### Work to complete
Repeat the whole listing word for word, skipping pictures.
Source material below:
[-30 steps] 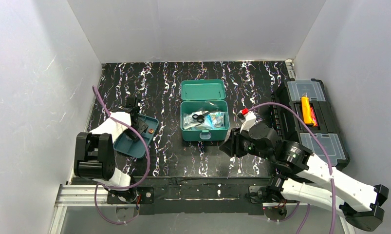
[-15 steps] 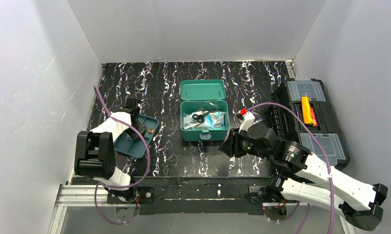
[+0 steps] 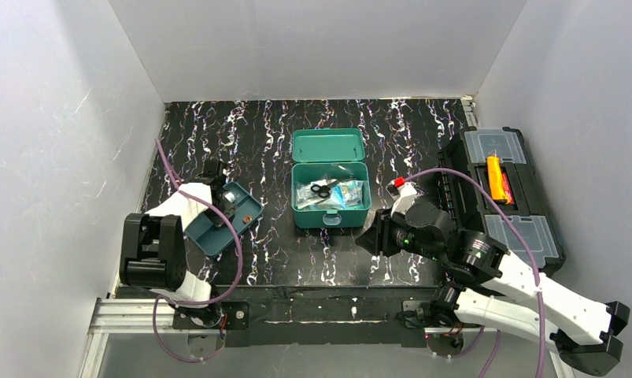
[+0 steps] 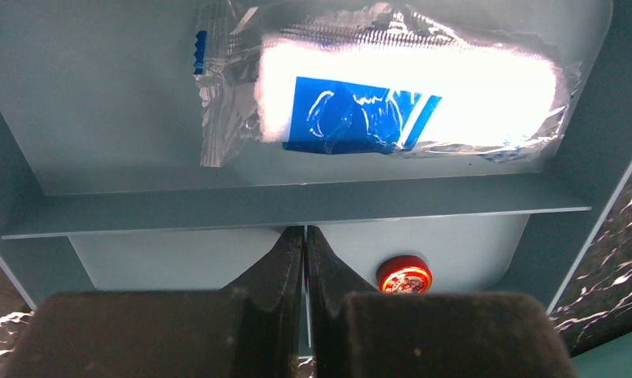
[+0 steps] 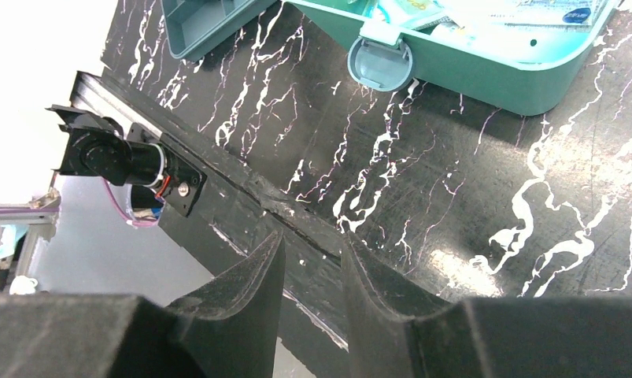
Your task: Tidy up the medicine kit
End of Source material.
### Answer space
[-30 steps] 
[-15 steps] 
[+0 steps] 
[+0 steps] 
[+0 steps] 
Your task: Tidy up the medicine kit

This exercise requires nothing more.